5 Conclusions and future work
We have investigated the use of a global conditioning vector to boost the signal quality of a Parallel WaveNet neural vocoder. This is achieved by conditioning the neural vocoder with the latent vector from a pre-trained VAE component from a Tacotron 2-style sequence-to-sequence model, which summarises the spectrogram sequence at an utterance-level. We find that by conditioning the Parallel WaveNet model with the latent vector we are able to significantly improve the signal quality when synthesizing predicted spectrograms, a conclusion which was confirmed on a second very expressive speaker. Our investigations indicate that the latent vector informs the model during training to the region of speech, helping to bridge the gap between predicted spectrograms and those extracted from natural speech. The selection of the latent vector to use at synthesis-time appears not to be important, providing it comes from a point which is close to that which was observed in the training data. This indicates that we are able to make use of the improvements of this model without needing to introduce latency during inference for the computation of latent vector. We are able to provide the fixed mean of the training distribution to condition the model.

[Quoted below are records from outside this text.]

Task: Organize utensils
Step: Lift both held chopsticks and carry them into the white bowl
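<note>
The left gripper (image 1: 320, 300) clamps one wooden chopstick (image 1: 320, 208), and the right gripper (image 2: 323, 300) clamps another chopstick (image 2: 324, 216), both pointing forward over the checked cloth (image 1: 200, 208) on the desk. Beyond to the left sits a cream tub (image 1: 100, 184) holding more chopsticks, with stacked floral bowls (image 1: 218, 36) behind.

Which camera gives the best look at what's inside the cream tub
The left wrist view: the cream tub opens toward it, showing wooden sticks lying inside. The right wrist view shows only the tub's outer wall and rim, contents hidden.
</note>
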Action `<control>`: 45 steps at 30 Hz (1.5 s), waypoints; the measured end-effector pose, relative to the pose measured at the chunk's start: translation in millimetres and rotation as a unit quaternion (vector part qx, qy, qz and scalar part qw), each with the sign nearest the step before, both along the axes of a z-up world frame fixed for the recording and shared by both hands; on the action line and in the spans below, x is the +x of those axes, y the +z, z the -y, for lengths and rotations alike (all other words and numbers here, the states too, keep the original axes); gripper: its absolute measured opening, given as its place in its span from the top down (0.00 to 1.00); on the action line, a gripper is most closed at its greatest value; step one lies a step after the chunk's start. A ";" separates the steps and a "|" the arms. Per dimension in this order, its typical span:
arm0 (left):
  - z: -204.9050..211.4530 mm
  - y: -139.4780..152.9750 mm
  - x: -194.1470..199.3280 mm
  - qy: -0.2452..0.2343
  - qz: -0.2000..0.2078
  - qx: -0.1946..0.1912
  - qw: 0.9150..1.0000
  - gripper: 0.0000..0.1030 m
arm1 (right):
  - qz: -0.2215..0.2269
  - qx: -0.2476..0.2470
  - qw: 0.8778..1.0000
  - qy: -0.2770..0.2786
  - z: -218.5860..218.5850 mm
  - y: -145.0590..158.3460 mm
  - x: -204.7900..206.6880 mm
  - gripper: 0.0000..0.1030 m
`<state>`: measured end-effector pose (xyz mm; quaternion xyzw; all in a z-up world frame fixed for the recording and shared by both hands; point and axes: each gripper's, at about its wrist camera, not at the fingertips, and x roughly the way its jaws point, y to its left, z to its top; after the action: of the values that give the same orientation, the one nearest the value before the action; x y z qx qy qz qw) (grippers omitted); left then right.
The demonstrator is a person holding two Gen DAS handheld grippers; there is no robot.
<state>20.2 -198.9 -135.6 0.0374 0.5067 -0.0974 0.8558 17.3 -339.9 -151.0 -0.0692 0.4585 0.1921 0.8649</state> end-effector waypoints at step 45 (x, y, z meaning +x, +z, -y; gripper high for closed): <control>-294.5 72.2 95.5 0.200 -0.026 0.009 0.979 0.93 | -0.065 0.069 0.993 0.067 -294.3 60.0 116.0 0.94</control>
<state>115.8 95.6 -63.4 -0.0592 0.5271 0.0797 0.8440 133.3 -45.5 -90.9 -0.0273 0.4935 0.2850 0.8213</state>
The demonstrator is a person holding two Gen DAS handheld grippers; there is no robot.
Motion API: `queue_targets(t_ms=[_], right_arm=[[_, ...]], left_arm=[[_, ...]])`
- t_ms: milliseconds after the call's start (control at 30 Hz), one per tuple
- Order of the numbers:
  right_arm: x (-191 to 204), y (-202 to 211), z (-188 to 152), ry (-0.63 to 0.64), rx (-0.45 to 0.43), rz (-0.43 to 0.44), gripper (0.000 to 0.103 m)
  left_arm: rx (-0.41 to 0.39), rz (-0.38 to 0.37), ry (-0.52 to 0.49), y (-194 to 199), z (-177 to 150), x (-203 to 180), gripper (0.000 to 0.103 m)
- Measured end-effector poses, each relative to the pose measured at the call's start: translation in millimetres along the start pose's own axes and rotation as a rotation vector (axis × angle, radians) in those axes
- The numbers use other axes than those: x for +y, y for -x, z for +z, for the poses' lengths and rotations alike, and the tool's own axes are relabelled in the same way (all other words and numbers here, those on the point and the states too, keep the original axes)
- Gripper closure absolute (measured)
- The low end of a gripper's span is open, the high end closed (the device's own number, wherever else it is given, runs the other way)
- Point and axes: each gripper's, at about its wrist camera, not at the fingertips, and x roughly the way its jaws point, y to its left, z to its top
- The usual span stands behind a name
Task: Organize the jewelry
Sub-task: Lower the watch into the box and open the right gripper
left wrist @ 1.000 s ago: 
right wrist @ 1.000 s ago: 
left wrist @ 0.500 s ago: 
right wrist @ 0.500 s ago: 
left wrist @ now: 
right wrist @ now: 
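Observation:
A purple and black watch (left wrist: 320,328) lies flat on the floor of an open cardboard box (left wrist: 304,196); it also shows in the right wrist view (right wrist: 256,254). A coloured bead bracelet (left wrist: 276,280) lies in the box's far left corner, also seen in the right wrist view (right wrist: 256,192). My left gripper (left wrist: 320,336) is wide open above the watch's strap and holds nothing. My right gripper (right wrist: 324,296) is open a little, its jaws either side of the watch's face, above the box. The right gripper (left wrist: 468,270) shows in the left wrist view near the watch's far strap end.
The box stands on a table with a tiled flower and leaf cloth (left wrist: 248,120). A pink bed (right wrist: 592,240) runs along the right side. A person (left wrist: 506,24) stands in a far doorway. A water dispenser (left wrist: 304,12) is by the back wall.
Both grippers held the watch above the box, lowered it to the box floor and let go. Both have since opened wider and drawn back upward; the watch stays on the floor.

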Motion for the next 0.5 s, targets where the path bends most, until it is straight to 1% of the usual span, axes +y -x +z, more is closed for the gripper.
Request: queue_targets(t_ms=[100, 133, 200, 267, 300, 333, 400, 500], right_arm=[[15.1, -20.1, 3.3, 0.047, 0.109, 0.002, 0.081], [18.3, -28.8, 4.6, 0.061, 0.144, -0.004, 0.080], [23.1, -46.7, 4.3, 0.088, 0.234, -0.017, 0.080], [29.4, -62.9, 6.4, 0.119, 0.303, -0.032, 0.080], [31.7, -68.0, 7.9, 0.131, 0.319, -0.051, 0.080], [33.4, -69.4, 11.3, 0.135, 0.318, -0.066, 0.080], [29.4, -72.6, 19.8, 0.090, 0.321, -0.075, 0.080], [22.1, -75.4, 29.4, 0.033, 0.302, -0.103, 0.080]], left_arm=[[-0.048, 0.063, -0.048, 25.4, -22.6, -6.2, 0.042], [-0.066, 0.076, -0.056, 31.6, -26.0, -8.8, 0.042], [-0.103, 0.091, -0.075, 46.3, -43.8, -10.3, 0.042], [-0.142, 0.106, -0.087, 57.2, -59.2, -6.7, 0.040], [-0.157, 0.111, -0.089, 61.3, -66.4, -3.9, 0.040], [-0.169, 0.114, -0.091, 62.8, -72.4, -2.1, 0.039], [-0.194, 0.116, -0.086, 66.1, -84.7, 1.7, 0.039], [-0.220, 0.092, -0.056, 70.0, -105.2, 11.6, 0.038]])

In this paper we investigated the use of a pre-trained VAE component for conditioning the Parallel WaveNet model; however, there are a number of questions which remain to be investigated in future work. Firstly, does the component need to be pre-trained? Is this conditioning acting as an expert which informs the Parallel WaveNet model of the behaviours of the speech space, or is it providing the model with an utterance-level approximation and prior knowledge is not necessarily required, i.e. this utterance-level representation can be jointly trained with the network? Secondly, is this conditioning best handled in the form of a variational representation or can other global summarizations of the spectrogram sequence be equally effective? Finally, in this investigation we focused on a speaker dependent neural vocoder. Previously we found that we are able to train ‘universal’ WaveRNN-style neural vocoders to generate high quality speech which is invariant to a number of unseen scenarios [13]. Future work is required to understand whether we are able to develop a universal Parallel WaveNet neural vocoder and whether the global conditioning vector also brings a performance gain in such a scenario.